Según ella, hay responsables políticos que, al relacionar temas como la inmigración y criminalidad, también están contribuyendo a un clima de xenofobia. Desde que la pasada Nochevieja se registraran en Colonia (oeste) y otras ciudades germanas agresiones y robos masivos a mujeres a manos, mayoritariamente, de grupos de personas de origen inmigrante - hasta 61 de los identificados proceden del Magreb -, parte de la población germana mira ahora con mayor suspicacia a los migrantes.

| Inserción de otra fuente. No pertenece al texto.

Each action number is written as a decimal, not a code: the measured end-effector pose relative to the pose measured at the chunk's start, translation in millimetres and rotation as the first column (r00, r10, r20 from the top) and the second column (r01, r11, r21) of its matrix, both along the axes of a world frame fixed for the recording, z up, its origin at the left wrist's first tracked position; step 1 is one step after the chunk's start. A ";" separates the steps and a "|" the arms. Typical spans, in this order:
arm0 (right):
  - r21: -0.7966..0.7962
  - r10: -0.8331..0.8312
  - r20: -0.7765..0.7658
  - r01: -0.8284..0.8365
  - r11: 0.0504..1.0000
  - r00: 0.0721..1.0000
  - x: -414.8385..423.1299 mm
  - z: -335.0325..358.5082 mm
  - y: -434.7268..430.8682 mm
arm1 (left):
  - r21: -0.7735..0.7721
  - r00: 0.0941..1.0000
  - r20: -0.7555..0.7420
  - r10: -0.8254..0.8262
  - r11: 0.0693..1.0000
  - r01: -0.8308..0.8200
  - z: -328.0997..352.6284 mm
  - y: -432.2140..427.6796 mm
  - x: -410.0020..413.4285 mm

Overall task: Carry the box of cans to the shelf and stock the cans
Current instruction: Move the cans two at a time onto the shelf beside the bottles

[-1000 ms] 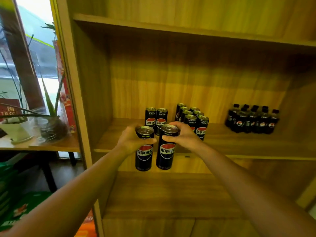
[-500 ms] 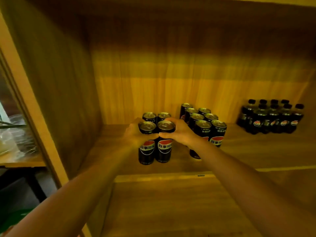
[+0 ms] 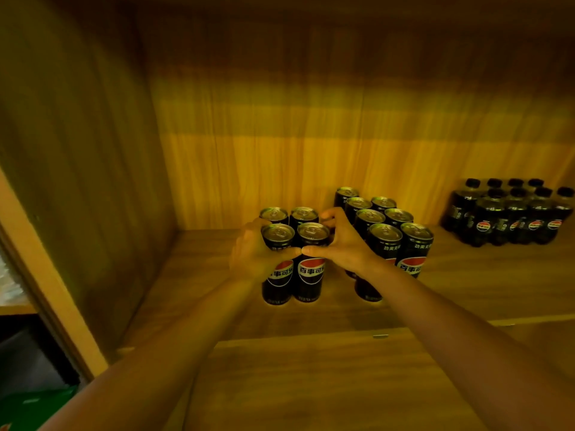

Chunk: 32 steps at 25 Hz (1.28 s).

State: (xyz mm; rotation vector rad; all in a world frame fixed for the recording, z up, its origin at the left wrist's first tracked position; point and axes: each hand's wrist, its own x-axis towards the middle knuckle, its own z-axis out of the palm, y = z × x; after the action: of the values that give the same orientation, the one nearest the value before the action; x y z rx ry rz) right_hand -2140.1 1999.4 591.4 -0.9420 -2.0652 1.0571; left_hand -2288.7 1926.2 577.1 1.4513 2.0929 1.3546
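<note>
Hands (image 3: 259, 255) (image 3: 340, 244) gripping front can pair (image 3: 295, 262) | set flat on shelf (image 3: 193, 275), touching back pair (image 3: 289, 214) | release gently, both together

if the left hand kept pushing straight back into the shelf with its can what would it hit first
Most likely the back-left can standing right behind the can that the left hand holds; they look nearly touching, though depth is hard to judge. Beyond that is the shelf's back panel.

The wooden shelf (image 3: 186, 293) carries two black cans (image 3: 294, 265) upright between the fingers (image 3: 326, 216), two more cans (image 3: 289, 214) just behind the fingertips, a block of cans (image 3: 401, 241) beside them, and bottles (image 3: 510, 213) well apart.
</note>
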 end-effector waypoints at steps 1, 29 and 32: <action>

Esta semana, sin embargo, la BKA publicó los primeros datos sobre criminalidad en este colectivo, llegando a concluir que los “inmigrantes no son más criminales que los alemanes”. “Los datos de la BKA ayudan a combatir esos miedos que utilizan algunos, generando resentimiento y estereotipos”, declara Çalişkan.

Sin embargo, esas ideas preconcebidas, según Perolini, todavía son en buena medida lo que hace que Alemania esté “fallando” frente a los crímenes de odio racial en términos de identificación, persecución y prevención. En palabras de Çalişkan nada más comenzar su intervención en la presentación del informe de AI: “el Estado no es capaz de defender a los ciudadanos del racismo”.